Google has launched Gemini Omni, a new Artificial Intelligence video model designed to generate and edit video through back-and-forth conversation rather than one-off prompts. The system accepts combinations of text, images, audio, and existing video, letting users refine scenes over multiple instructions while keeping characters, lighting, and objects consistent across edits. Google positions it as a creative tool that can reshape footage by changing backgrounds, swapping outfits, or altering visual style without requiring traditional editing software.
The first public version is Gemini Omni Flash, which went live on May 19, 2026, following its introduction at Google I/O 2026. It supports video generation from text, image animation, conversational editing, and explainer creation from short prompts. One current limitation is that audio output is voice-only, with no custom music or sound effects. Google says the model is better at handling real-world physics such as gravity, motion, and liquid behavior, aiming to make generated scenes feel less artificial. Every output is marked with an invisible SynthID watermark to identify Artificial Intelligence-generated content.

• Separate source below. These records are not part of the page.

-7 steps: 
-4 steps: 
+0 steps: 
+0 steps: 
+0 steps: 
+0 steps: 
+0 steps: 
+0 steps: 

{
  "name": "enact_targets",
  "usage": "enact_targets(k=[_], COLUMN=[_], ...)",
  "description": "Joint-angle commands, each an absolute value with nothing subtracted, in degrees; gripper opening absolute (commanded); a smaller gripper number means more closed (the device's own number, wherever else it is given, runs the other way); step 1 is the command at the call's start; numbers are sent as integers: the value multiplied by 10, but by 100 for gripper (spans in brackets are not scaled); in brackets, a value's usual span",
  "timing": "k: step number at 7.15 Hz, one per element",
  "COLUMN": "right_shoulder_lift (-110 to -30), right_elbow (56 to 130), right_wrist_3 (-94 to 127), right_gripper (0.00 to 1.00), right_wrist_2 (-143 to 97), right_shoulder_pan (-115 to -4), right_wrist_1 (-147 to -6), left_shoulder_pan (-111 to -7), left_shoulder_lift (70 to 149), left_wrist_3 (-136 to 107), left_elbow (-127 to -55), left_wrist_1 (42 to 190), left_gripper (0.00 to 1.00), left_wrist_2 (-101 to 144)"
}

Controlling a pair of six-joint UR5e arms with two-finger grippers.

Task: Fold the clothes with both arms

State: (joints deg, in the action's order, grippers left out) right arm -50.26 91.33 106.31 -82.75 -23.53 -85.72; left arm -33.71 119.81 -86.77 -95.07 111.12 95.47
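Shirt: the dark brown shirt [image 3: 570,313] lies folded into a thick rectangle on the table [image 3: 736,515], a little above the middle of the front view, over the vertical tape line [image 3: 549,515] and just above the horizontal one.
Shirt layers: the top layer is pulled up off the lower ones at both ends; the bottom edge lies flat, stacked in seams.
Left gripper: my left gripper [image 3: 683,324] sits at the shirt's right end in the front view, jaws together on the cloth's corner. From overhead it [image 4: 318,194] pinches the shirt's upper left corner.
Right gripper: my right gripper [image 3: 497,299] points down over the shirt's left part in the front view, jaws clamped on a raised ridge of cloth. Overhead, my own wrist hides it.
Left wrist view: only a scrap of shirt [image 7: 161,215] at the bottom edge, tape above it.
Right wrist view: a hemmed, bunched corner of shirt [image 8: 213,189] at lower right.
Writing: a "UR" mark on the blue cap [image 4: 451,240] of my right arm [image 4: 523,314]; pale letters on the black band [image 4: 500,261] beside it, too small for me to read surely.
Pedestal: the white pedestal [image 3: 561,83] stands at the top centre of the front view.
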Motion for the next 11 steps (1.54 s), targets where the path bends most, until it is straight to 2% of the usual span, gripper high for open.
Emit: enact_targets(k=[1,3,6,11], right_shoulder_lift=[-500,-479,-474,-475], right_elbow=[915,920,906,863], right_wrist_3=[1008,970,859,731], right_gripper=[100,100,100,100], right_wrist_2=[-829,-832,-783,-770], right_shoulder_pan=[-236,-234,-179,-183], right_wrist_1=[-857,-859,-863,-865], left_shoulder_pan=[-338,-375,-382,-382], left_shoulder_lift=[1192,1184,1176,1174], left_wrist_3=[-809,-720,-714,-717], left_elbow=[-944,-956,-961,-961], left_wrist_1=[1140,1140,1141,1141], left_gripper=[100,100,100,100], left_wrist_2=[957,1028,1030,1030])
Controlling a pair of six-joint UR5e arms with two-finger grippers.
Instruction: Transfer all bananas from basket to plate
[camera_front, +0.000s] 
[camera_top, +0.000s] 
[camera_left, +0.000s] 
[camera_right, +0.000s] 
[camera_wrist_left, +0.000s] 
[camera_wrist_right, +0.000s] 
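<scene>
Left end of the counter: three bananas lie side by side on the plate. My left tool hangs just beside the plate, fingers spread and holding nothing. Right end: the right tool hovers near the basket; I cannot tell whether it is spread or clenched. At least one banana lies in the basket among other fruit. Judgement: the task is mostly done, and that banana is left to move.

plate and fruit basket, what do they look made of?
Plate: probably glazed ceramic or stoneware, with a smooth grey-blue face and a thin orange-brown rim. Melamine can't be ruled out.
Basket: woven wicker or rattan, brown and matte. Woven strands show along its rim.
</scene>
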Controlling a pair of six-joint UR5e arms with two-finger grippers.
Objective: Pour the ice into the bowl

Google is also pushing a personal avatar feature that lets users create a digital clone using their own voice and likeness. The feature is presented as useful for creators and educators, but it also raises moderation and misuse concerns. The rollout starts with YouTube Shorts, the Gemini app, and Google Flow. In YouTube Shorts, access is available now and free. In the Gemini app and Google Flow, access is available now through an Artificial Intelligence Plus, Pro, or Ultra plan. Developers (API) are listed as coming soon, with pricing still TBA.
Gemini Omni arrives as Google expands Gemini across a broader set of products and devices. The company is positioning the model as part of a larger ecosystem spanning Search, Workspace, YouTube, and hardware, rather than as a standalone creative product. That strategy places it in direct competition with OpenAI’s Sora and Adobe Firefly, while leaning on Google’s existing platforms to speed adoption. The core pitch is conversational video editing that preserves prior changes, reducing the need to restart from scratch whenever users want to revise a scene.